DIRECTIONS FOR THIS TASK
Print exactly those lines that run from the beginning of the data to the line bearing "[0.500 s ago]", inclusive.

DATA TO USE
▬▬▬▬▬▬▬▬▬▬

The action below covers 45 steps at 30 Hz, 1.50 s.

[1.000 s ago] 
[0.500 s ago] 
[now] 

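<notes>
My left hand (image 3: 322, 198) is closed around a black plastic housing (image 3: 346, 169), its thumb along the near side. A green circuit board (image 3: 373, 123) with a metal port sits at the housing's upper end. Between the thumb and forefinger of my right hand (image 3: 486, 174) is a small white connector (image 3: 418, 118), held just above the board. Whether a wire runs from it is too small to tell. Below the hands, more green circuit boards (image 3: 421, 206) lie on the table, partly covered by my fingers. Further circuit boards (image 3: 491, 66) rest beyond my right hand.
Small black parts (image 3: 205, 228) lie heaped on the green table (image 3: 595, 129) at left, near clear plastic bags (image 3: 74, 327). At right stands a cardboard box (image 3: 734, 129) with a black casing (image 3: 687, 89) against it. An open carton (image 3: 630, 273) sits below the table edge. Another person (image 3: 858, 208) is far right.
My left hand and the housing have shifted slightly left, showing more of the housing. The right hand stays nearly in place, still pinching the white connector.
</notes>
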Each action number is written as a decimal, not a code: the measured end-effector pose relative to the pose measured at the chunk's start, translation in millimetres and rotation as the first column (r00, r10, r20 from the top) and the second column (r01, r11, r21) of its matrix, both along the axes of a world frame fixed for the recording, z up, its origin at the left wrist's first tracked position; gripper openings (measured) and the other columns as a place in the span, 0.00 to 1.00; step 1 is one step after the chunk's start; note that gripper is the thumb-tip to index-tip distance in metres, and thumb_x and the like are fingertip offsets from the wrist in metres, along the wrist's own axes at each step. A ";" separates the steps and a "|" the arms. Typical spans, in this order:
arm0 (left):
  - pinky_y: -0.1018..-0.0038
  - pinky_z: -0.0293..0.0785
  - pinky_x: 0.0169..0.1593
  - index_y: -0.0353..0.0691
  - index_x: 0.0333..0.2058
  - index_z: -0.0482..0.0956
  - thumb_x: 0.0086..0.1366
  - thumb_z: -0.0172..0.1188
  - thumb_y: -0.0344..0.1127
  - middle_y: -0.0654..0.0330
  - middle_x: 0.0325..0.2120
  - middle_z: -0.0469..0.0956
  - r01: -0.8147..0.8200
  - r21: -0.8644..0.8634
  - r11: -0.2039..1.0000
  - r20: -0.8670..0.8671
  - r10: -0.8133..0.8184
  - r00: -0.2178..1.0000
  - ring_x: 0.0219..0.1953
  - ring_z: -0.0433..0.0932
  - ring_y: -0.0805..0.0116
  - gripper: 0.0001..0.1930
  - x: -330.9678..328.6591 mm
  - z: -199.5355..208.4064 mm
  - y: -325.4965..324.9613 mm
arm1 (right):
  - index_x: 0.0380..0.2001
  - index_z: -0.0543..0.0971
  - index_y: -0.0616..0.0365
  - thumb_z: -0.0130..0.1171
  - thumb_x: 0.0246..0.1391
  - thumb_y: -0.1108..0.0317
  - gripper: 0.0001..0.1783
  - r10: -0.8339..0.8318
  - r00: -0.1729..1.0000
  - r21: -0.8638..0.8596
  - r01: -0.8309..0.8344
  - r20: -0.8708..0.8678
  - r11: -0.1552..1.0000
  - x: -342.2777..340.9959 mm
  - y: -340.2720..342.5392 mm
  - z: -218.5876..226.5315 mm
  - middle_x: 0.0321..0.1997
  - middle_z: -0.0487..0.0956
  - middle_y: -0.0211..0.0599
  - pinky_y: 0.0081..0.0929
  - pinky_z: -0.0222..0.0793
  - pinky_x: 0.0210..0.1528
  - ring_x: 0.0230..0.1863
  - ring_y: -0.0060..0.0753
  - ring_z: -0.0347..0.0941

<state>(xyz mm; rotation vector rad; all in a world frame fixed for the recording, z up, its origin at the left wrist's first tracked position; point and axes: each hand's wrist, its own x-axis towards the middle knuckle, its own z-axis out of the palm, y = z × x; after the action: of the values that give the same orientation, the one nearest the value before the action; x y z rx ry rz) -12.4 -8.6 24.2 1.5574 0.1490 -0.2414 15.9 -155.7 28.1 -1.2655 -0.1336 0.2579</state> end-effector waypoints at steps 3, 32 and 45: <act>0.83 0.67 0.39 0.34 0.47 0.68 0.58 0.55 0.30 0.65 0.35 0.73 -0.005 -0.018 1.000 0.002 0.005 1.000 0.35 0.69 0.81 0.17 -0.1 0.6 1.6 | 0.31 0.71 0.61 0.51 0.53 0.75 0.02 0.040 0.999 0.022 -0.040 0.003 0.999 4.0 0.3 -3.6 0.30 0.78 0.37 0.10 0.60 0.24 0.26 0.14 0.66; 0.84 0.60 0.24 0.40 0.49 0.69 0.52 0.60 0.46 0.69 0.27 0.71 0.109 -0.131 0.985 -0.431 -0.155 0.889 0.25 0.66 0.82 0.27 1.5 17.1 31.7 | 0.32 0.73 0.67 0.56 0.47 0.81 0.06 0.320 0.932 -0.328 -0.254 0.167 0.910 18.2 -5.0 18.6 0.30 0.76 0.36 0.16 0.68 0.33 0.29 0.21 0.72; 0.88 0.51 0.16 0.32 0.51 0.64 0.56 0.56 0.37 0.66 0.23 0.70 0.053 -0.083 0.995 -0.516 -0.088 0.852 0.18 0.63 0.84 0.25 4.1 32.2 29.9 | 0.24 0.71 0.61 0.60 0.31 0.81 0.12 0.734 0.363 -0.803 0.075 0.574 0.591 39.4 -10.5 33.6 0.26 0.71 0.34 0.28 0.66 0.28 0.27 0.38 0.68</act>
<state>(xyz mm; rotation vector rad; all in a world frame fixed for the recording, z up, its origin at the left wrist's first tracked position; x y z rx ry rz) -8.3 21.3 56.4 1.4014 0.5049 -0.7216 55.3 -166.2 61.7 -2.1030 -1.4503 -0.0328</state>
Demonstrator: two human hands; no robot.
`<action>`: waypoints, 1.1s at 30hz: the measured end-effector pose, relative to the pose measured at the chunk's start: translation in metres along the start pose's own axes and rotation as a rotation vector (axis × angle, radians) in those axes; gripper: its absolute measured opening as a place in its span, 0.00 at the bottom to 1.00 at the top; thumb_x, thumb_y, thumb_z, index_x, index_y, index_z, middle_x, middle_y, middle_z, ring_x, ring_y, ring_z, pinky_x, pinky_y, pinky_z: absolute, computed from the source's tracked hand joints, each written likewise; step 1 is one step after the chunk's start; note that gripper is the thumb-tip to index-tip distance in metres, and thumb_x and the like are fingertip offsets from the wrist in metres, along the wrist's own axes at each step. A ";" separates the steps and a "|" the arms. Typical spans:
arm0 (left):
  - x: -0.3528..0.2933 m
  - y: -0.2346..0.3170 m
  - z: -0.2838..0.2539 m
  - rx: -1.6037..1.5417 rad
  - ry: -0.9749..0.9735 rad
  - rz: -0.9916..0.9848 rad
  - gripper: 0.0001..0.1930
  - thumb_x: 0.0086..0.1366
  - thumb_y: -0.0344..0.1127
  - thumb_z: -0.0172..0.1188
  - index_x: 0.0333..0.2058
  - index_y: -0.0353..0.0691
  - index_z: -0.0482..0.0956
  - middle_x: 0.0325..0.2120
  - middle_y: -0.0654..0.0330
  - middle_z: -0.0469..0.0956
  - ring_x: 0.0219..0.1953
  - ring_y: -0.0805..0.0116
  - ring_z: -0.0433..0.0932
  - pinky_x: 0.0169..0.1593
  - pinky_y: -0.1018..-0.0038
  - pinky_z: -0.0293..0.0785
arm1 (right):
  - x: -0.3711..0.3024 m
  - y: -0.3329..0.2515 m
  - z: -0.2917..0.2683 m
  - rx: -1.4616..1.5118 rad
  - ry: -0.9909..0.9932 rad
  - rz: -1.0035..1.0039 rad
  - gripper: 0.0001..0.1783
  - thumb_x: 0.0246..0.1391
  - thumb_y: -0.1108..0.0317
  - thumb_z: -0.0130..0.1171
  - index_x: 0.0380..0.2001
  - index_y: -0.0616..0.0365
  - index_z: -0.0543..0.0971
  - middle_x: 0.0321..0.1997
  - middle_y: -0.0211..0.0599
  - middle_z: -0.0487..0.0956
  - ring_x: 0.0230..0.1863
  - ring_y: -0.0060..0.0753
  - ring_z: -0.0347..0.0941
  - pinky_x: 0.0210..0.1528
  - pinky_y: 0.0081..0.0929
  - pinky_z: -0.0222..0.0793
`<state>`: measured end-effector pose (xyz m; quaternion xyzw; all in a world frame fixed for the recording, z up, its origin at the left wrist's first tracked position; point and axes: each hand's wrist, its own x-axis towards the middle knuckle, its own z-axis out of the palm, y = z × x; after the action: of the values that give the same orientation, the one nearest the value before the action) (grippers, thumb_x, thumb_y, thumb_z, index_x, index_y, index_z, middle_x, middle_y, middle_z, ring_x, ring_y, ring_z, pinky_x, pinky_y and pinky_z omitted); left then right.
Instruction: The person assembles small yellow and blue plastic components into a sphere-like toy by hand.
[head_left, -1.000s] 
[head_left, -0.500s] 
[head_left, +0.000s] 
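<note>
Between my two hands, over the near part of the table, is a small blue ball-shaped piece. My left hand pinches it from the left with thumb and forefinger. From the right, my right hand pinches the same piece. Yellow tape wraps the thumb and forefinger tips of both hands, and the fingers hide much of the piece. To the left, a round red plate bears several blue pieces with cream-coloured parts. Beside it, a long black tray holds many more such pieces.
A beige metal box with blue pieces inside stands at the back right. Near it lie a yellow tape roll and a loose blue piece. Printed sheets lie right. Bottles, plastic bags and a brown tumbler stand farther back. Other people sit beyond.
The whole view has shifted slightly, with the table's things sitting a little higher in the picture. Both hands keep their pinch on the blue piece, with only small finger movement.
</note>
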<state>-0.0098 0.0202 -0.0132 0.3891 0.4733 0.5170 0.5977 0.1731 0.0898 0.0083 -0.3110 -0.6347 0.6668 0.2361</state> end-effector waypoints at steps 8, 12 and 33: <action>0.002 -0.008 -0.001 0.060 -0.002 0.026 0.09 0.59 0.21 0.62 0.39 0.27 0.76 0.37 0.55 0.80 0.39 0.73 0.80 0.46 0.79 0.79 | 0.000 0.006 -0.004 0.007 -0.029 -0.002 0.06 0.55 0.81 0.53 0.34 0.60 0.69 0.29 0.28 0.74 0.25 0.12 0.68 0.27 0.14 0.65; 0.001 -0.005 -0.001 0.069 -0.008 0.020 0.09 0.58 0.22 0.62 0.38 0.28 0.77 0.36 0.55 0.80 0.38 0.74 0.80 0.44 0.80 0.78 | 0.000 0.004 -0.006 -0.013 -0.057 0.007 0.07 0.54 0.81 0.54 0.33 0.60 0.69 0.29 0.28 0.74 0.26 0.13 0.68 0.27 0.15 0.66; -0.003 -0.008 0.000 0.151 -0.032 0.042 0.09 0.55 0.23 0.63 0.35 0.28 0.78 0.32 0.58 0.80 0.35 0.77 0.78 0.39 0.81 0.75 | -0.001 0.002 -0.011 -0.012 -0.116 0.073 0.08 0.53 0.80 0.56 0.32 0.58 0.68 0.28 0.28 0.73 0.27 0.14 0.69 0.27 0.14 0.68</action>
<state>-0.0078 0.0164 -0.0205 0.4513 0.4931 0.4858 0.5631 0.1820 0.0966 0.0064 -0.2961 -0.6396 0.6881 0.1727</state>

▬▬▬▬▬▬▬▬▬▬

TASK RESULT
The action below covers 45 steps at 30 Hz, 1.50 s.

[1.000 s ago] 
[0.500 s ago] 

No part of the exercise remains open.